Saturday, April 07, 2007

More Lumps in the Road?

So a few days ago, post period, and therefore breasts less tender (that was just an FYI, for those of you reading that don’t have a pair of your own and don’t know the patterns), I did one of my irresponsibly perfunctory breast self-exams.

Wait, I feel it coming on, here is my sermon: every woman should do a self-breast exam. Every single one of you, every month, whether you are done menstruating or not. If not, do the SBE the day after your period ends. If you are done, then pick one day of the month, something easy to remember like the day your birthday falls on, so in my case the 29th, and do it then. Ok, back to our original programming.

And what should I discover? Well, obviously something out of the ordinary, or I wouldn’t be writing about it here. Sigh. Yeah, so this weird little bump thing, probably about the size of an orange pip. Not really in my breast, sort of more on one of my ribs that accidentally got irradiated along with my breast 5 and a half years ago. Just over about an inch from the end of my breast (although really hard to say where a breast begins and ends on the sides, yes?). It is not hard and attached, more moveable with the tip of my finger, kind of sliding over my rib just a tiny bit. Not painful, but now that I have been paying attention to it sort of itchy and burning, off and on.

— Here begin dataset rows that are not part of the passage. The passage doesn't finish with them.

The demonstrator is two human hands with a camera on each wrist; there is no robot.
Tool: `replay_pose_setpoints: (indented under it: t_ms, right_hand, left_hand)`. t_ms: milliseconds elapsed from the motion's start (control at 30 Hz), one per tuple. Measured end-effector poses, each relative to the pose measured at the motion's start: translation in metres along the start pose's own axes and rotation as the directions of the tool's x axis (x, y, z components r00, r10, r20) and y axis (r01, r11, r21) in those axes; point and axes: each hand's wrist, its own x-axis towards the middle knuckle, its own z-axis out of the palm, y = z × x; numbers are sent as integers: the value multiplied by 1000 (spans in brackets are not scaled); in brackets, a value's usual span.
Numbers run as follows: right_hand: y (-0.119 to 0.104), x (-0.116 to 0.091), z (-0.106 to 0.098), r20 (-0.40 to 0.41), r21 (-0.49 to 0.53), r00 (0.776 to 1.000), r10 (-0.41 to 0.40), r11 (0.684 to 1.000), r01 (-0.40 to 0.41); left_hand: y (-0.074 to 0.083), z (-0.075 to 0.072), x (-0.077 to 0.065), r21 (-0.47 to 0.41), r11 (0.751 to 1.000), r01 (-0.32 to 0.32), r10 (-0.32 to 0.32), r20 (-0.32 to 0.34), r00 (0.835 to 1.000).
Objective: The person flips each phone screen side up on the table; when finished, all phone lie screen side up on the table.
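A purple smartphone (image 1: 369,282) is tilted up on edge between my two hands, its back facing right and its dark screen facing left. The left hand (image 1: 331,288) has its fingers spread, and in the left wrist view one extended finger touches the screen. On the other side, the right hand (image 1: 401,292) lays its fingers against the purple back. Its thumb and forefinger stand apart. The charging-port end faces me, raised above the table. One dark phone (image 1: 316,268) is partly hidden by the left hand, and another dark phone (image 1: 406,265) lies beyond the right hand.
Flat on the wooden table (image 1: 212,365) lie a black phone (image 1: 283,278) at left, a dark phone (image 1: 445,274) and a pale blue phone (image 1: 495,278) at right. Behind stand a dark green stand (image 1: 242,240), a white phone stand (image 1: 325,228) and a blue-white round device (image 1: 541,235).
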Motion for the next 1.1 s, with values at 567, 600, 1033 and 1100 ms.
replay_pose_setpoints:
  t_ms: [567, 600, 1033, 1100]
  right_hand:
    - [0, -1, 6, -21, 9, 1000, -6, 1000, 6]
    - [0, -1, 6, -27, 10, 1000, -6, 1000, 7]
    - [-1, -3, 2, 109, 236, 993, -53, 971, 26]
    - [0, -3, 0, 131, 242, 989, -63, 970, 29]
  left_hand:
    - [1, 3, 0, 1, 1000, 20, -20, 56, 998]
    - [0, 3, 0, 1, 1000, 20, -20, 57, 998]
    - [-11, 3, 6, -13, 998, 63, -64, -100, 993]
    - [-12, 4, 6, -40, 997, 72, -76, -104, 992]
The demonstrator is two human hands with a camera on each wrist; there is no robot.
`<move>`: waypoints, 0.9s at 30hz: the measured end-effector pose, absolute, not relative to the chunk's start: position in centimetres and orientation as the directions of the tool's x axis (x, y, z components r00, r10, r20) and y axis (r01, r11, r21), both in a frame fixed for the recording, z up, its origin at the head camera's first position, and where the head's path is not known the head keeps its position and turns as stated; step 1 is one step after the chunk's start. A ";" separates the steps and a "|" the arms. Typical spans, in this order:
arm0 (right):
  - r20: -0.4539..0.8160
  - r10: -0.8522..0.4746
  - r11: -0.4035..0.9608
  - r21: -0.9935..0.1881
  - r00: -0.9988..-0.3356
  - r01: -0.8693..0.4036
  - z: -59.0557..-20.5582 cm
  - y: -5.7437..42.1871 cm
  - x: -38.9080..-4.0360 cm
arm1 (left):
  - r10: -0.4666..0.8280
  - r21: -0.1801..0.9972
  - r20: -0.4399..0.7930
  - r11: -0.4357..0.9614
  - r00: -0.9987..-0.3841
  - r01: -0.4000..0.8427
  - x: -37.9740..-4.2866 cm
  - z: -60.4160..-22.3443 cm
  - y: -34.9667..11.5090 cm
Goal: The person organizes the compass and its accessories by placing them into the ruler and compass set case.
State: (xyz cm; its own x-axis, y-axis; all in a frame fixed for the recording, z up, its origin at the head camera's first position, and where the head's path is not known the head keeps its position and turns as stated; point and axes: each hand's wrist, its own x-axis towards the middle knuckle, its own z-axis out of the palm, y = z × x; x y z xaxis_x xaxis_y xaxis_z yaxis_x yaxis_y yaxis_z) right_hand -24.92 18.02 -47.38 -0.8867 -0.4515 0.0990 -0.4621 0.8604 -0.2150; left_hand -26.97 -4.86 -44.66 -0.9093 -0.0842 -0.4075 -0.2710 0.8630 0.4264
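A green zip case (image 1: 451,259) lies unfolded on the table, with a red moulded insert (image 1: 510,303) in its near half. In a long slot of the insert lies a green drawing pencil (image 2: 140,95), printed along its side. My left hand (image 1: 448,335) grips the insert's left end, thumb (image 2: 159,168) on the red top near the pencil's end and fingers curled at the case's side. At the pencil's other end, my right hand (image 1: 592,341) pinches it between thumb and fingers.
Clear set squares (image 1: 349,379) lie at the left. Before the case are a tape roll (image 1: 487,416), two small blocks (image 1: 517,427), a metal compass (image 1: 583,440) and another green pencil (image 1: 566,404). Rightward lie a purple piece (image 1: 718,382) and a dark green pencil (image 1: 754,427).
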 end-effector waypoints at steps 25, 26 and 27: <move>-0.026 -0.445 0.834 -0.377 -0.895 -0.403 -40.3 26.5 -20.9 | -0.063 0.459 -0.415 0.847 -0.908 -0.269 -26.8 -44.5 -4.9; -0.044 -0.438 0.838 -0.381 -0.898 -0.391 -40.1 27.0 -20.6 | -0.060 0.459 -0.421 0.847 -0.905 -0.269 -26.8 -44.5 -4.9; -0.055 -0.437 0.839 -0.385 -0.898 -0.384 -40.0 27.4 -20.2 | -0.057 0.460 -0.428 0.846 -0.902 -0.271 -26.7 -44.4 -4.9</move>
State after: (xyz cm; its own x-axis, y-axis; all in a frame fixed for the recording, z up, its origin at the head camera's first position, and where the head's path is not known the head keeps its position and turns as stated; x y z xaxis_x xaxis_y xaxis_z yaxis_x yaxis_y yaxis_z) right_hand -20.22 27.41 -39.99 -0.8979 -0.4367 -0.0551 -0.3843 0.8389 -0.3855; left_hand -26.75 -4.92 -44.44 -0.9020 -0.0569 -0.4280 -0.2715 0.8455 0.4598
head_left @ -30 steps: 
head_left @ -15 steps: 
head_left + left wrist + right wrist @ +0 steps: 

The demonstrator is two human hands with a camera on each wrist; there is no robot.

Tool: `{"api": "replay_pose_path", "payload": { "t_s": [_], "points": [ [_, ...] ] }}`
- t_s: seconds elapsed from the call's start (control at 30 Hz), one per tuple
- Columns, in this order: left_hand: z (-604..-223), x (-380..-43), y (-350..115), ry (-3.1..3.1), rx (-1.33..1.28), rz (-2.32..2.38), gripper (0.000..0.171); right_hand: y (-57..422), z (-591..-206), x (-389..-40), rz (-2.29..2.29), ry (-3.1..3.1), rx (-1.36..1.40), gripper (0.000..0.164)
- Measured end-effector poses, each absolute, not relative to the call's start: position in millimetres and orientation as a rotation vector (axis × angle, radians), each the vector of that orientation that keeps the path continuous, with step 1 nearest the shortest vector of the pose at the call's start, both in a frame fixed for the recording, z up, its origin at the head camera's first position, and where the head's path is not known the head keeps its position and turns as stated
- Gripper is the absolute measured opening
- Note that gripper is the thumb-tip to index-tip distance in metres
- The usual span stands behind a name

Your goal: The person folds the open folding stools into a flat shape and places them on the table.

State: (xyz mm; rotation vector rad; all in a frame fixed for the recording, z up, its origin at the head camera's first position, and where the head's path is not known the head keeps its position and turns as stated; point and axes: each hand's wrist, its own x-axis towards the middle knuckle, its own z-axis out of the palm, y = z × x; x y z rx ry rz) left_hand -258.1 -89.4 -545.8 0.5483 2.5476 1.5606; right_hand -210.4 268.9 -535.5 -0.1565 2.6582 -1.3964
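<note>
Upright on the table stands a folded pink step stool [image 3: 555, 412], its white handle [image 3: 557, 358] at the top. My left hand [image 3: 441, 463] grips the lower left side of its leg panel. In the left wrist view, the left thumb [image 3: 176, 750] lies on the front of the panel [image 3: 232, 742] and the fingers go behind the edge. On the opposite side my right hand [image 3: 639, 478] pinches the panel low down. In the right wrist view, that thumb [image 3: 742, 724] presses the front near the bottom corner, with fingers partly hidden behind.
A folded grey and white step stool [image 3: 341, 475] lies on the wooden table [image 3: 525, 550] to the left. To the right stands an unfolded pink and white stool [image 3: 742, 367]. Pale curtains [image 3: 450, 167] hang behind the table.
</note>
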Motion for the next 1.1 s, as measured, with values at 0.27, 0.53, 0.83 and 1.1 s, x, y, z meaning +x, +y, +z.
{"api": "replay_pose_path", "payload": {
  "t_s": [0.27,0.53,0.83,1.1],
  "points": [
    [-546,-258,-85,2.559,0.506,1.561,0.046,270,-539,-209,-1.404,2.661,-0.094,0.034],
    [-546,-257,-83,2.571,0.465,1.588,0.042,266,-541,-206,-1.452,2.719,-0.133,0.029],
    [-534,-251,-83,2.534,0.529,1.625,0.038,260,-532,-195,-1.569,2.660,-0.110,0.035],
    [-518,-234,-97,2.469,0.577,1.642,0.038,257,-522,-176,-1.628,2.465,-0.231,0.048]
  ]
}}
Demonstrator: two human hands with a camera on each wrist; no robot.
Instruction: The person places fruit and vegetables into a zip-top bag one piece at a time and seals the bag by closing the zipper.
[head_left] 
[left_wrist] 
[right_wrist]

Funny thing was I didn’t have an ounce of fear. Not an adrenaline spike in sight. Nothing. I was just sort of annoyed, but nothing more dramatic (did I just say that? No drama. What has become of me? Clearly too much Al anon.) Now that said I haven’t done much going back in and checking it out again (you know, like you might with a wiggly tooth that you just can’t keep your tongue off of - I have no such perverse, obsessive impulse here), but today, after a shower and another eyes closed, breath held scan of the area I am feeling a bit edgy. What could it be? Is it just the lumpy scar tissue of the skin from the original surgery? Is it another fibrocystic scare like the one about a year after my diagnosis? Or is it a recurrence of breast cancer? Or the original cancer metastasized to the bone?

Oh, God the tricks the mind plays on us in the dark, cold hours when we have nothing else to occupy our neuro pathways. If only these thoughts were something that I didn’t care to worry like the wiggly tooth. But I have done all that I need to and can do, made an appointment with my GP for Tuesday, April 10th at 10:15 am (which I assume will be followed by an ultra sound and then maybe a trip to my med onc or surgeon – stay tuned), and called my friends and family to get them to start sending me good thoughts and prayers. So, having done the footwork, now we just wait. And try not to worry too much.

3 Comments:

At 7:15 AM PDT, Blogger Alda said...

Thinking of you.

 
At 9:43 AM PDT, Anonymous Anonymous said...

Sending good vibes your way my friend. xo

 
At 7:56 AM PDT, Blogger Signy said...

Thanks, and I am just hoping it is nothing. And I am also not touching it, since that is what sends me into the worse of the fear.